Image galleries in product pages must have high quality pics, zoom and rotation options, and standardized photographs that show the same format and brand aesthetic. A really attractive trend consists on integrating the main product image of a page with the background, as if the product was floating in the page.

Don’t be shy and include animations, visual comparisons and inspiring banners if you feel your products need that extra push or are better shown with videos or demonstrations, like makeup products, cars or jewelry.

→ If the secret recipe for the perfect product page exists, we have it here

CTAs on point

There is no need to overwhelm anyone with pop-ups more sparkling than a Pokemon fight. Your “Add to Cart” button is the simplest and the most important CTA in a product page: make sure it is well placed on it and near essential information, like shipment options and delivery times.

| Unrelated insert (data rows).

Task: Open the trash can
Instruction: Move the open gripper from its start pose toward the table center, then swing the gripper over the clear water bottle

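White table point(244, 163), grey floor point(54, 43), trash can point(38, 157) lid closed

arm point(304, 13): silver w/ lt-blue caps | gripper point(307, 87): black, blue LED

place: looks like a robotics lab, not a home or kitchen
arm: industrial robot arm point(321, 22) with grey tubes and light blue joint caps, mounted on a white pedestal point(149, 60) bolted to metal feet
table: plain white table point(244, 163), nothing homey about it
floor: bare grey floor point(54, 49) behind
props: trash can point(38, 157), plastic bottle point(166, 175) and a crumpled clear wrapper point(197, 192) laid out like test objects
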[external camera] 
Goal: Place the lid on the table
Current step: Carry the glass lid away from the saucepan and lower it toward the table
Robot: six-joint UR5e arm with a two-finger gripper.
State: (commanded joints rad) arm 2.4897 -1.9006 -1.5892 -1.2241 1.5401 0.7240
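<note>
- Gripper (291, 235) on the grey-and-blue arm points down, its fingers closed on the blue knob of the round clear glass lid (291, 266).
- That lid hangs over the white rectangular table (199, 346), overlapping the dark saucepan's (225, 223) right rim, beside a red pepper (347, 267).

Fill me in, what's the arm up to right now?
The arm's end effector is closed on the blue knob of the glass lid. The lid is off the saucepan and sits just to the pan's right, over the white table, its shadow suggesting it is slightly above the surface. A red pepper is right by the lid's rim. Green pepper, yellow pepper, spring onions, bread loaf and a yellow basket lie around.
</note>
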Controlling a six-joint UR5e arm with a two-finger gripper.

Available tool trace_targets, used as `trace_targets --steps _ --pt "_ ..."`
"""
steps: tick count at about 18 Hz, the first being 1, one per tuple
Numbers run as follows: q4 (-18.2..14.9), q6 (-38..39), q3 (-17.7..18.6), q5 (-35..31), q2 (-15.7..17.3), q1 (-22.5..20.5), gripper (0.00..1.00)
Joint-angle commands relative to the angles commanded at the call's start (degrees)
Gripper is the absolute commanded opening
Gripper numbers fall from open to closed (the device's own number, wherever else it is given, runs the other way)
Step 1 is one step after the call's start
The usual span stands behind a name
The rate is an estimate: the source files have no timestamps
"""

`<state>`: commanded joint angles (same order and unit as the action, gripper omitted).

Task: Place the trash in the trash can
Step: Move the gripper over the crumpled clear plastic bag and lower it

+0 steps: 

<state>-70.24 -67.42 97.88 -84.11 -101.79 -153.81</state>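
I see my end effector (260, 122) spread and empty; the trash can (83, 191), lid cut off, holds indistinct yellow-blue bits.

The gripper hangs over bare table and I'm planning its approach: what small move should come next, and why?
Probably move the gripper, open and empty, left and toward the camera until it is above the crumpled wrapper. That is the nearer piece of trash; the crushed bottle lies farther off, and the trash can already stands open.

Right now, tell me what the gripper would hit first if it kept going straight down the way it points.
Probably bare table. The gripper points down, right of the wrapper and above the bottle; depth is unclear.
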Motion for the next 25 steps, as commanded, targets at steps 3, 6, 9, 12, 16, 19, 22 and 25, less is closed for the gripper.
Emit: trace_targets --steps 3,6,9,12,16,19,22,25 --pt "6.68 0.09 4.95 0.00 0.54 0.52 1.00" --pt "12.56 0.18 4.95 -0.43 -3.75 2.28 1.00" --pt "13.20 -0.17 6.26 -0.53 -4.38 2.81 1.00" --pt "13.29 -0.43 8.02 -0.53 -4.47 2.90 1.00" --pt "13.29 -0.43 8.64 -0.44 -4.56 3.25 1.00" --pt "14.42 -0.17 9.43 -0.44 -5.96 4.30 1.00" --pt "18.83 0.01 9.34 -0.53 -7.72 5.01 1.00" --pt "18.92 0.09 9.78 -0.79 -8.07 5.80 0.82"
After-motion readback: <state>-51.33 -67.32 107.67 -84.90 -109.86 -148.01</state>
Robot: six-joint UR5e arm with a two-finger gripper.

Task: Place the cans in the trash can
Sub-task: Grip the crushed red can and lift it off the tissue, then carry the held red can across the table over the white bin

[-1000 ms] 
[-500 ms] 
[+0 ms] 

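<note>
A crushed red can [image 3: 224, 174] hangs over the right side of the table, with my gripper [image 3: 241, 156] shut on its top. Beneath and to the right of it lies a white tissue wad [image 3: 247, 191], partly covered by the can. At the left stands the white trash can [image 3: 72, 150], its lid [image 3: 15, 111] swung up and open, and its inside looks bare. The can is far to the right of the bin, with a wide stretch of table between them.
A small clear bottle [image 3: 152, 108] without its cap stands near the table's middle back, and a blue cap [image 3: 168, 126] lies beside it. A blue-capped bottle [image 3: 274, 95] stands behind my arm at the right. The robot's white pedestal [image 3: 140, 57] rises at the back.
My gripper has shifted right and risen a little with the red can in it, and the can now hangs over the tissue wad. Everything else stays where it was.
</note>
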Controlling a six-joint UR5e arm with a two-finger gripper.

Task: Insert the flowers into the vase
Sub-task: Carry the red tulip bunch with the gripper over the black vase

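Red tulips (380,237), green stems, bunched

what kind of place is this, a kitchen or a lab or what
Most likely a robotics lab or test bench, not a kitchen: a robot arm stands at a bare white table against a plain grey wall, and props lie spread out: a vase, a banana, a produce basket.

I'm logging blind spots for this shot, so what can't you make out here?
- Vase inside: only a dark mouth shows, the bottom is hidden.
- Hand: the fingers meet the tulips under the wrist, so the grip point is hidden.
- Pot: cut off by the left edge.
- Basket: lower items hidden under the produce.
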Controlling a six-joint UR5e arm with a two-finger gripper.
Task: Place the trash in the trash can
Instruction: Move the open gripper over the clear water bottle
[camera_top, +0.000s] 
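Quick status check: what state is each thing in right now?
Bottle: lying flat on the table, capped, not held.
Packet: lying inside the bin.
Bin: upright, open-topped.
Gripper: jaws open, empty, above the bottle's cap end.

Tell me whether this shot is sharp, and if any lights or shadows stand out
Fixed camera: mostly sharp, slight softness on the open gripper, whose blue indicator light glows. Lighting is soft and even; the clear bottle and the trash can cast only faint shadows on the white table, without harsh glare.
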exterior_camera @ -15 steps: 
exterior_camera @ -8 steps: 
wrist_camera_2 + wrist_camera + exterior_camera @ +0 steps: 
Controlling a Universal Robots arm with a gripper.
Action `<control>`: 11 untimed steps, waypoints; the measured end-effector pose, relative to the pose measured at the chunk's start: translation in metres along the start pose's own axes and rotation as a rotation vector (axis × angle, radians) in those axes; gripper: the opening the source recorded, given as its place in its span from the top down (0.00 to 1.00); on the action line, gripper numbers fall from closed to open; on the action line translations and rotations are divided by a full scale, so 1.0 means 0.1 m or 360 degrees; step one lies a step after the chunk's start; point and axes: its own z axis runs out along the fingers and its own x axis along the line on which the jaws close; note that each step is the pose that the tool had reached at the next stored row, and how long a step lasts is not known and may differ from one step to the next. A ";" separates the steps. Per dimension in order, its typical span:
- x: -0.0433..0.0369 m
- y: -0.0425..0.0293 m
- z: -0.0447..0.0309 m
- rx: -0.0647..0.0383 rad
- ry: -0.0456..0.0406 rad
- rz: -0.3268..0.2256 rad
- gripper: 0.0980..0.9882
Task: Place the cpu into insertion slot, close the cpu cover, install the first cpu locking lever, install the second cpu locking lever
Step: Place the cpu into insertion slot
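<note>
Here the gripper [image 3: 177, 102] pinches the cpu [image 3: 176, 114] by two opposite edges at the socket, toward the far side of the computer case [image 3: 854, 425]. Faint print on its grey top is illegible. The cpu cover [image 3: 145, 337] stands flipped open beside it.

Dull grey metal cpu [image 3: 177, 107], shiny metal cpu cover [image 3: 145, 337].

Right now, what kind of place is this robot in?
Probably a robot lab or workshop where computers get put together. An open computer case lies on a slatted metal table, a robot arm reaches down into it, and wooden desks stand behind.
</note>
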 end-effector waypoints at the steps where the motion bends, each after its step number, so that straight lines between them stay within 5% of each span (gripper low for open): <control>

Eye-catching colors should be placed in strategic areas of the page and applied on the design of buttons, as they are the first thing users are going to see at first glance on small screens like smartphones, which usually attract the most traffic but have the worst sales conversions.

Proper hierarchy

A zero distractions commandment: product information must be as easy to find and read as following the steps to search anything within the page, checking the cart or beginning the payment process.

The most important content elements for users should always be placed at the top of the page: the product title, one main product image, the price, the ‘Buy’ button, shipping costs and delivery times.

It is also preferable to separate the general description from pure technical data, which is more suitable for charts or lists with bullet points. But each industry needs to highlight different information according to their products: for example, it is essential to include size charts for clothes in fashion product pages, assembly instructions for pieces of furniture or video tutorials for cosmetics.

Don’t forget to add at the bottom of a product page the reviews section (you can also show a simple star rating next to the product title), and secondary buttons like share in social media platforms, add to wishlist or send via e-mail.

→ Another trick: automate your catalogs with this guide and save money and time

Pro tip: Go seasonal

Take advantage of any occasion to give a boost of uniqueness to your product pages. That way your loyal customers won’t be bored while navigating your site for the umpteenth time, and new clients will be attracted to the latest trends shown in your online catalog.

Christmas, Halloween, Easter, Summer Holidays, Back to School, Mother’s and Father’s Day… The sky is the limit (although you should limit your festivities to the ones that your clients really celebrate). Any occasion is a great opportunity to readapt your design, show that you pay attention to current trends, and make constant updates that encourage users to regularly check your catalog and look for novelties, which gives you the opportunity to create special newsletters or include promotions that encourage visits and purchases.

Final thoughts

Content and design should always go hand in hand in any e-commerce product page or product landing page. The type of information highlighted and the resources used may vary according to your product niche, but the foundational pieces should never be overlooked.

And remember that design never gets its beauty rest: be innovative and not be afraid of boldness or the latest technical complements. That is the best attitude if you want to keep your product pages updated and convince an increasingly demanding audience.